> Data for this exercise

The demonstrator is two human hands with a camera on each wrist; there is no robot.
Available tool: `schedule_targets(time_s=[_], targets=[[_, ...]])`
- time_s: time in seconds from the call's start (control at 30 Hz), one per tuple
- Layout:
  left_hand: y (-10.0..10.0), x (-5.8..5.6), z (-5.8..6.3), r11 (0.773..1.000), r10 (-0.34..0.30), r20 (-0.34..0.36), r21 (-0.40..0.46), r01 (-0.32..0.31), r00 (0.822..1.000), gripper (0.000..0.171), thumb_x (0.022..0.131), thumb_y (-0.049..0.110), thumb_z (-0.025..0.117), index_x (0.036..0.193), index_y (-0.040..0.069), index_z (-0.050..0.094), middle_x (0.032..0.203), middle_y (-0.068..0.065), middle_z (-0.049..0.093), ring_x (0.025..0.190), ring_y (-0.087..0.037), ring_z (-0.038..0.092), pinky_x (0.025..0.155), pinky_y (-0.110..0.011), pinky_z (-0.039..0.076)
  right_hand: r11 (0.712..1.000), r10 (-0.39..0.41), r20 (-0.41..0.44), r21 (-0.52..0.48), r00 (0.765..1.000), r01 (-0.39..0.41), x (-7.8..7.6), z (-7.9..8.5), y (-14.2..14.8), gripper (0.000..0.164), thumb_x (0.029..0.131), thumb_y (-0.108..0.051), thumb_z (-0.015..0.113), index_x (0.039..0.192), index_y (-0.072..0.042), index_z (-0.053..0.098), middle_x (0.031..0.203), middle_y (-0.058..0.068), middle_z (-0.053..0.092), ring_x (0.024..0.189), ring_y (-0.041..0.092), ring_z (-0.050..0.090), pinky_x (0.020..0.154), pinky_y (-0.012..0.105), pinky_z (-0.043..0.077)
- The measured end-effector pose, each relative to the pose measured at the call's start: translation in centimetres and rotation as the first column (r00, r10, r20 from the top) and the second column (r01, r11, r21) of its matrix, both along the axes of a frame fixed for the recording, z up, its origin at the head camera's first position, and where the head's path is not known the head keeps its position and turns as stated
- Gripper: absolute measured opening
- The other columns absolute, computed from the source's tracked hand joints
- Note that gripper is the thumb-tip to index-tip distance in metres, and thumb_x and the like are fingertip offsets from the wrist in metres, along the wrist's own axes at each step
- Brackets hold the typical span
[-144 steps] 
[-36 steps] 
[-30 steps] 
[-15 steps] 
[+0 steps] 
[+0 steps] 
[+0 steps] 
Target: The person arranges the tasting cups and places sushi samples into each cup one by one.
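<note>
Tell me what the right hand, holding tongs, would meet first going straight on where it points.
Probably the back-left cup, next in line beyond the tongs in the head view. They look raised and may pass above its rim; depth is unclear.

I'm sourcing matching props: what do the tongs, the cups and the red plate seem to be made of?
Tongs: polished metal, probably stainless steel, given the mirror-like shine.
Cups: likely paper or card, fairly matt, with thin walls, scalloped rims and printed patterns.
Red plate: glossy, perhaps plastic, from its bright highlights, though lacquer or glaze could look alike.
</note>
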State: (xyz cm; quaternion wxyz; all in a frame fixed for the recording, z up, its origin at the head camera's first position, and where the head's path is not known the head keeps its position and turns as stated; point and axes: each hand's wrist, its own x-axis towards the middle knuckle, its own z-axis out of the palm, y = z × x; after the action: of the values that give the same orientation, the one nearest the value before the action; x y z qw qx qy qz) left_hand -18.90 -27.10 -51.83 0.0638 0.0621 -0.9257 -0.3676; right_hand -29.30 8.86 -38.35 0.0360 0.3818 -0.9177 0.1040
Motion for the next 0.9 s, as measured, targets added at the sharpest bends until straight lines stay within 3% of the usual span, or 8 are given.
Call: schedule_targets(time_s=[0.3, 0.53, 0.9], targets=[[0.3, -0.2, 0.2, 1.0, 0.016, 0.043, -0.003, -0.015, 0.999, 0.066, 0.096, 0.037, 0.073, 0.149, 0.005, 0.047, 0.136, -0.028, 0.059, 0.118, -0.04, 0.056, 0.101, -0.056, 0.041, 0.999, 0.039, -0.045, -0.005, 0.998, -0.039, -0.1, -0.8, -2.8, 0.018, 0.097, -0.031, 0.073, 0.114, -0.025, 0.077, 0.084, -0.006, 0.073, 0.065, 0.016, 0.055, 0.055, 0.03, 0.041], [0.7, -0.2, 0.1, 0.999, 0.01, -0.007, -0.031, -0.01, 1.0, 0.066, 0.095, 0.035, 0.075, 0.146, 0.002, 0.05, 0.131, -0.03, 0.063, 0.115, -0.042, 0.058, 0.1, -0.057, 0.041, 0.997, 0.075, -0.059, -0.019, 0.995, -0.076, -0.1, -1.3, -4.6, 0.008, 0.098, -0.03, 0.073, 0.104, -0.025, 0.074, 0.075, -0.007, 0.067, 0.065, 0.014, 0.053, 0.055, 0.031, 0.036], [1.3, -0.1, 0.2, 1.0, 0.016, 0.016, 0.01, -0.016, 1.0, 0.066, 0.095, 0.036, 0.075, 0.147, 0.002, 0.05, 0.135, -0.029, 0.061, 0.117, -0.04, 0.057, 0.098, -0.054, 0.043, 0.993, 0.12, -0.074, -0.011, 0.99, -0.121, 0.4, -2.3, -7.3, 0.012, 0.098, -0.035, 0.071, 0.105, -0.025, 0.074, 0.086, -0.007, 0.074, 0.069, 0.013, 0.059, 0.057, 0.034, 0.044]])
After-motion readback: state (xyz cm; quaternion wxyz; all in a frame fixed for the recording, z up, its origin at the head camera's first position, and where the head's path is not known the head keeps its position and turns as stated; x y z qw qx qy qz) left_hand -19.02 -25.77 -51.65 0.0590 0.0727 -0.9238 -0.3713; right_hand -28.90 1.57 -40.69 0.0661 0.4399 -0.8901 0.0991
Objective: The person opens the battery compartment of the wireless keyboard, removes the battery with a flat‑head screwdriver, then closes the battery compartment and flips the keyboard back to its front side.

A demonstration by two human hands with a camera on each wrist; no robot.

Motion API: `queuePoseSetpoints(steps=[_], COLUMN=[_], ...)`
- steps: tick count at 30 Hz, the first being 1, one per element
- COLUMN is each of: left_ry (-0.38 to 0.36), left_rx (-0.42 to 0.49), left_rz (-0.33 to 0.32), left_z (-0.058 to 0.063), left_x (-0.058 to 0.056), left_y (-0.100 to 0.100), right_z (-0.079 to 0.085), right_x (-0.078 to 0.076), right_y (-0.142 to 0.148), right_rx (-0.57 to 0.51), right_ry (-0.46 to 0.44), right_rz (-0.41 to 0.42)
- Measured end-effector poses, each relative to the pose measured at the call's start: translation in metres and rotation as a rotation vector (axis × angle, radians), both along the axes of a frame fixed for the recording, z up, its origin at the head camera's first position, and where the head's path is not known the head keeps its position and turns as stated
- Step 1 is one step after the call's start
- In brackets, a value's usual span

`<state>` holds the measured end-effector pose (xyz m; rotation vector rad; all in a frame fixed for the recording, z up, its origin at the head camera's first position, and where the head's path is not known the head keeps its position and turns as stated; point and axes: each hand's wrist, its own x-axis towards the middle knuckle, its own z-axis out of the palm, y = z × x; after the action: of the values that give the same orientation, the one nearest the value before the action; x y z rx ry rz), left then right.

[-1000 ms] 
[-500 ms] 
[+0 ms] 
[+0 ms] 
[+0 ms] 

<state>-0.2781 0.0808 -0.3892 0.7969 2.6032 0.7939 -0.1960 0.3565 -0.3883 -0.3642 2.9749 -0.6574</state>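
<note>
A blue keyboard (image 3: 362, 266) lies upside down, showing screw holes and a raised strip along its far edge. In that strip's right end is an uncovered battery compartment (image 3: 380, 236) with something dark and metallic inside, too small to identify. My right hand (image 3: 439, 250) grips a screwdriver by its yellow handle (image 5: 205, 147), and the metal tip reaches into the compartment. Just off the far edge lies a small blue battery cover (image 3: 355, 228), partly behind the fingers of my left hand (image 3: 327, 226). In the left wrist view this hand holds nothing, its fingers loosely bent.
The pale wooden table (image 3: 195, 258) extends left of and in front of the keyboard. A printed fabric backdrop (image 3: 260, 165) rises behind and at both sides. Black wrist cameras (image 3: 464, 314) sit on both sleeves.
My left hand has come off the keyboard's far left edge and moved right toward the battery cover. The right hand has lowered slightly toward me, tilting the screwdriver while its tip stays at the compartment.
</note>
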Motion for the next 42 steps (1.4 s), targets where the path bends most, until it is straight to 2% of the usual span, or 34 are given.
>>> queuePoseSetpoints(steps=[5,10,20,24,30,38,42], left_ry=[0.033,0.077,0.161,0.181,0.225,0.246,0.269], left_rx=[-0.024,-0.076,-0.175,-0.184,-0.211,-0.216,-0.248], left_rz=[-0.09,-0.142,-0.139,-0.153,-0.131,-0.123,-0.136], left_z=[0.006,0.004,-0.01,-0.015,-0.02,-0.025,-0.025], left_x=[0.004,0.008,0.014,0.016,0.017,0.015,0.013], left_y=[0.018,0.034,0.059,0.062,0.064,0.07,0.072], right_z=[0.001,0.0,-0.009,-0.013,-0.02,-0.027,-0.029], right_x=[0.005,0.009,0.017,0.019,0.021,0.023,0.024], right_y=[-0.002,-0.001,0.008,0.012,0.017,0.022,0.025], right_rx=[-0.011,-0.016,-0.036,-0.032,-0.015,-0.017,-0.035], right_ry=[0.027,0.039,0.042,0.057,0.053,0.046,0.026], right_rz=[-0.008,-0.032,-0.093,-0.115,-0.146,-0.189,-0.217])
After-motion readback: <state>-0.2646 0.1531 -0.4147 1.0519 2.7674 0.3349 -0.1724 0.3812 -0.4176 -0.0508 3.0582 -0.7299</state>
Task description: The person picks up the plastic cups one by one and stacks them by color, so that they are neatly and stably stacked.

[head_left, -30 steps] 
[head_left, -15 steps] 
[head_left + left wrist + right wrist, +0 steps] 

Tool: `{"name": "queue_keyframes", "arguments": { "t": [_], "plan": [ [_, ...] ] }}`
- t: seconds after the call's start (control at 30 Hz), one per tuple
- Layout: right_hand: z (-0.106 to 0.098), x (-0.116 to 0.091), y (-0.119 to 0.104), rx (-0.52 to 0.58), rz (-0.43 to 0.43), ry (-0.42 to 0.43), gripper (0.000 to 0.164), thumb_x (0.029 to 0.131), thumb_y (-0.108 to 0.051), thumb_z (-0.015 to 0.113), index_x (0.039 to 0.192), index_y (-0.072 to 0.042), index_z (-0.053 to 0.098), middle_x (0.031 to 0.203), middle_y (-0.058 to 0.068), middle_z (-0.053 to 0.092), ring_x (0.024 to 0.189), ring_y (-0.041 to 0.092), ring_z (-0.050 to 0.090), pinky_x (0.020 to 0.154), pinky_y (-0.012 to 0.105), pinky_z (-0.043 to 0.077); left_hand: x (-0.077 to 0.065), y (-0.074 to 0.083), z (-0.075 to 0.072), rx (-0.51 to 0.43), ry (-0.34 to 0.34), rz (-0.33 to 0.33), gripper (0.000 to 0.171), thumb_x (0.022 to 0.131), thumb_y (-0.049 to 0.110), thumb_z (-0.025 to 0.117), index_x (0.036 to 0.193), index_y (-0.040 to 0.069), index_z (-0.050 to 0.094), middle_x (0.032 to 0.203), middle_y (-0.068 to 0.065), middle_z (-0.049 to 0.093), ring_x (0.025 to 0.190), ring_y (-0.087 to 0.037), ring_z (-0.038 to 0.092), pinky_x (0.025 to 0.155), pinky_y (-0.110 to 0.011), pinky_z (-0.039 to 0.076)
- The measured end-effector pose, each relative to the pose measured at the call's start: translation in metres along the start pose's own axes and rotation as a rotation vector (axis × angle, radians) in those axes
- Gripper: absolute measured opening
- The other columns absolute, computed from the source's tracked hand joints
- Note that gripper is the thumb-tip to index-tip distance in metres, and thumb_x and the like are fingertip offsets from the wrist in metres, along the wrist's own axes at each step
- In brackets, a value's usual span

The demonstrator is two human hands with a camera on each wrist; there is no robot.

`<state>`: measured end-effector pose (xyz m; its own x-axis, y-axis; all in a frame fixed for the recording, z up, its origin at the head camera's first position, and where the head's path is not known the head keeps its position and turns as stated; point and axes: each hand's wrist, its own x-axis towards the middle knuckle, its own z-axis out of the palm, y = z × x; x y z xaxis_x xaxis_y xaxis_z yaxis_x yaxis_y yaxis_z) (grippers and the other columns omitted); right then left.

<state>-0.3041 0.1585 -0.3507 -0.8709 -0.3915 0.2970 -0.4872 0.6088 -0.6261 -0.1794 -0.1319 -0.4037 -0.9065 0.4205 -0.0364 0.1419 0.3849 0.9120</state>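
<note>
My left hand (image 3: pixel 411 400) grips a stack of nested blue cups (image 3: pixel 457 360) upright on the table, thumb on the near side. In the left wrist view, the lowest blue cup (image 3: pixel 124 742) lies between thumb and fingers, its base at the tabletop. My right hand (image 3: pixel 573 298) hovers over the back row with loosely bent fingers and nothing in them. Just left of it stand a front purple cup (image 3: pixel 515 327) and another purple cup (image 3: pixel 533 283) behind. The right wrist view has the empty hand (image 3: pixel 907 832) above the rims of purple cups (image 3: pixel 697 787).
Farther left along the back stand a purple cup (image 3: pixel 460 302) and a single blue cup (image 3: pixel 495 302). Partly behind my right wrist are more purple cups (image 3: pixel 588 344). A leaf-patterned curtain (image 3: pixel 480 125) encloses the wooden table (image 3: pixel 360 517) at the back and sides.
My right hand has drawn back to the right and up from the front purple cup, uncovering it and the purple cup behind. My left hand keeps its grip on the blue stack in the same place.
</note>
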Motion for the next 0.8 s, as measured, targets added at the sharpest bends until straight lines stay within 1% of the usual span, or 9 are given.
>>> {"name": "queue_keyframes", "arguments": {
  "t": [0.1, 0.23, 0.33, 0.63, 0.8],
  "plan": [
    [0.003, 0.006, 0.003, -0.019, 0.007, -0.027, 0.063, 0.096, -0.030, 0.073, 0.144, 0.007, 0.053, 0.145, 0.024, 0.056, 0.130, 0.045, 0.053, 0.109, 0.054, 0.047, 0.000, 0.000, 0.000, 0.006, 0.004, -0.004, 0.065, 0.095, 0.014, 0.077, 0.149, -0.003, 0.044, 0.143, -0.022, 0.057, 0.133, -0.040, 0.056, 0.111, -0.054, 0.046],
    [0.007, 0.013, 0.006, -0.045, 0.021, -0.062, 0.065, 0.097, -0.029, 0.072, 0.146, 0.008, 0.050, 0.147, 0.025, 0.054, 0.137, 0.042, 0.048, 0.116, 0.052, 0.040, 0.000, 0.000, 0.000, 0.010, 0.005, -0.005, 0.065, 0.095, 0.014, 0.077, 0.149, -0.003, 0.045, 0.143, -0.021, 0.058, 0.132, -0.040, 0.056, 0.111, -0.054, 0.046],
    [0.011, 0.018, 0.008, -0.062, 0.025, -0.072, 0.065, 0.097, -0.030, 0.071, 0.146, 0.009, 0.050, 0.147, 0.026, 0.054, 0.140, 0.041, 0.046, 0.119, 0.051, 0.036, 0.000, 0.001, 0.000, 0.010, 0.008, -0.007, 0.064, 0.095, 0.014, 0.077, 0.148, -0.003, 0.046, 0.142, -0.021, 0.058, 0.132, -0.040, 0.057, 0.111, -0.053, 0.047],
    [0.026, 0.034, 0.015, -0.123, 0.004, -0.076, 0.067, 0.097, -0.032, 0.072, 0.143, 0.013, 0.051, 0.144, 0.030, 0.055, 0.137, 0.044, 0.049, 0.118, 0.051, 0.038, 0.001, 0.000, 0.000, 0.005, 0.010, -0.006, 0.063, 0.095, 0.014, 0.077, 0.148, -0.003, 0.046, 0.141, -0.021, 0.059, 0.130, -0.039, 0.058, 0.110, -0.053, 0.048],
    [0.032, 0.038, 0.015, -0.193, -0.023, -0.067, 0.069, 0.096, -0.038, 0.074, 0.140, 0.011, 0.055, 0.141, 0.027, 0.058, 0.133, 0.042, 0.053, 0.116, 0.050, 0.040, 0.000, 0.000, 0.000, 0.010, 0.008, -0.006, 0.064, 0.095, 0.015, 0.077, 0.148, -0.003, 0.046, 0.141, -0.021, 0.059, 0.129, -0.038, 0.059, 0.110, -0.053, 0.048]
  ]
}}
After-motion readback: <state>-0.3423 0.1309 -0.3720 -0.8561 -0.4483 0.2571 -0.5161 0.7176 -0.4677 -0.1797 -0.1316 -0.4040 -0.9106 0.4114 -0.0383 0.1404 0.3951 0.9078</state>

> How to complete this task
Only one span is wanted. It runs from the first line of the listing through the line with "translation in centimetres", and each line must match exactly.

> Exercise result
The demonstrator is two human hands with a camera on each wrist; there is no robot.
Available tool: `schedule_targets(time_s=[_], targets=[[_, ...]])`
- time_s: time in seconds from the call's start (control at 30 Hz), one per tuple
- Layout:
  left_hand: y (-10.0..10.0), x (-5.8..5.6), z (-5.8..6.3), r11 (0.773..1.000), r10 (-0.34..0.30), r20 (-0.34..0.36), r21 (-0.40..0.46), r01 (-0.32..0.31), r00 (0.822..1.000), gripper (0.000..0.171), thumb_x (0.022..0.131), thumb_y (-0.049..0.110), thumb_z (-0.025..0.117), index_x (0.036..0.193), index_y (-0.040..0.069), index_z (-0.050..0.094), middle_x (0.032..0.203), middle_y (-0.068..0.065), middle_z (-0.049..0.093), ring_x (0.025..0.190), ring_y (-0.087..0.037), ring_z (-0.038..0.092), pinky_x (0.025..0.155), pinky_y (-0.110..0.011), pinky_z (-0.039..0.076)
  right_hand: r11 (0.712..1.000), r10 (-0.39..0.41), r20 (-0.41..0.44), r21 (-0.52..0.48), r00 (0.765..1.000), r01 (-0.39..0.41), x (-7.8..7.6), z (-7.9..8.5), y (-14.2..14.8), gripper (0.000..0.164), thumb_x (0.029..0.131), thumb_y (-0.108..0.051), thumb_z (-0.015..0.113), index_x (0.039..0.192), index_y (-0.072..0.042), index_z (-0.053..0.098), middle_x (0.031..0.203), middle_y (-0.058..0.068), middle_z (-0.053..0.092), ring_x (0.024..0.189), ring_y (-0.041..0.092), ring_z (-0.050..0.090), pinky_x (0.020..0.154), pinky_y (-0.012..0.105), pinky_z (-0.043..0.077)
- The measured end-effector pose, each relative to the pose measured at the call's start: translation in centimetres and rotation as the first column (r00, r10, r20 from the top) and the second column (r01, r11, r21) of its matrix, both along the axes of a frame fixed for the recording, z up, its origin at the head camera's first position, and where the head's path is not known the head keeps its position and turns as stated

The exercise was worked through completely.